Frank Sheeran era el hombre que limpiaba los trapos sucios de la Mafia en Filadelfia. Él pintaba casas con un color nuevo. Un rojo sangre salpicado. Lo hacía limpiamente. Sin preguntarse demasiado los porqués y siempre meditando los cómos. Consideró que era su oportunidad dentro del sistema. Al fin y al cabo, había matado por su país en Europa así que ¿por qué no hacerlo en las calles a cambio de una buena cantidad de dinero? Y, además, el revólver no siempre era su lenguaje. A menudo, llevaba recados de aquí para allá. Cobraba deudas. Disparaba a traidores. Era el fontanero ideal que desatascaba cualquier situación. Era una especie de emisario del infierno, enviado por el mismísimo diablo.
De adelante hacia atrás y luego hacia los lados, Sheeran va recordando sus acciones y también ajusta cuentas con su propia existencia. No se arrepiente de lo que hizo salvo, quizá, en una sola ocasión. La amistad, a veces, tira mucho y no es fácil disparar contra alguien sólo para probar su propia lealtad. Esos tipos que se reunían en restaurantes y nunca decían a las claras que había individuos que debían desaparecer se comunicaban con miradas. Se podía decir que sólo había que aclarar cómo estaba el tema. O que había que conseguir unos billetes para Australia. Al fondo, sustentándolo todo, la historia de un país que todo lo consiguió a base de corrupción, muerte y chantaje. La democracia perfecta.
Sí, son tres horas y pico, pero, al ver esta película, uno vuelve a sentir que está asistiendo a algo muy parecido al cine de verdad. Martin Scorsese juega en otra división y recoge verdadero arte con sus imágenes, por mucho que la técnica del rejuvenecimiento informático acartone la expresión. Y, para ello, cuenta con el increíble trabajo que realizan Robert de Niro, Joe Pesci y Al Pacino. Y como Scorsese lo sabe, la película experimenta un ascenso vertiginoso desde el mismo momento en que ya no hay tecnología de por medio y les vemos con todos sus gestos, sus matices, su sabiduría y su impresionante capacidad para decir todo con los ojos. Con esta película, el director italoamericano realiza su Ciudadano Kane porque tiene más de un punto de contacto con la cinta de Orson Welles, retratando el lado más oscuro de la tierra de las oportunidades, esa misma que, llegado el momento, te despachaba con un tiro en la nuca.
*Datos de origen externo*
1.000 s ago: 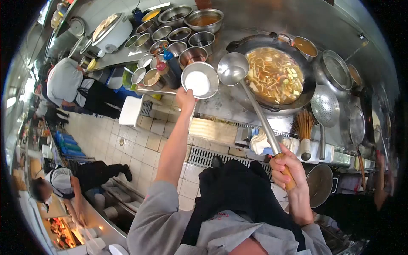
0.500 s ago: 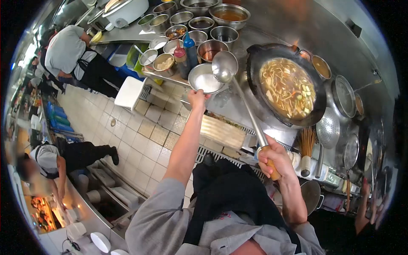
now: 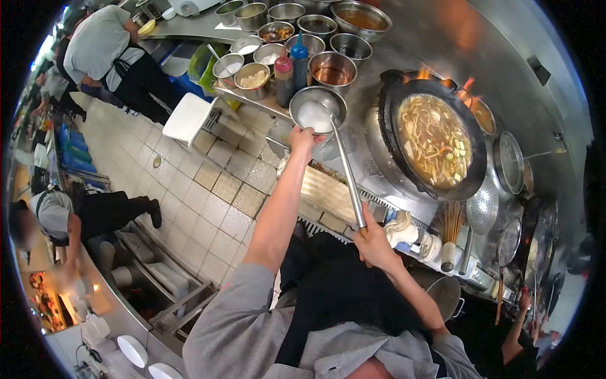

Nada sobra, nada falta. La banda sonora, utilizando incluso la canción de La condesa descalza, de Joe Mankiewicz, funciona como elemento de enlace y de clima, el guion de Steven Zaillian es brillante y, por momentos, verdadero. Visualmente, Martin Scorsese vuelve a dar un par de lecciones y casi hay que pellizcarse para comprobar que se está viendo algo tan perfecto en composición y planificación. Es como planear cómo se va a asesinar a un elemento molesto en la estructura del negocio en apenas tres horas, con coche, avión y remordimiento incluidos.
Es peligroso persistir en determinadas actitudes cuando se avisa en repetidas ocasiones que es mejor dejarlo. Las simpatías equivocadas también pueden traer desprecios permanentes y, tal vez, ese emisario que llevaba mensajes de amenazas y de muerte, pudo llevar otra vida que hubiera sido más feliz. Frank Sheeran dejó tras de sí un rastro de sangre que no lleva a la puerta entreabierta del cielo aunque a él le gustó pensar que pudo ser así. Sólo cumplía órdenes y mantenía lealtades. Un par de virtudes muy preciadas en el ambiente del hampa americana.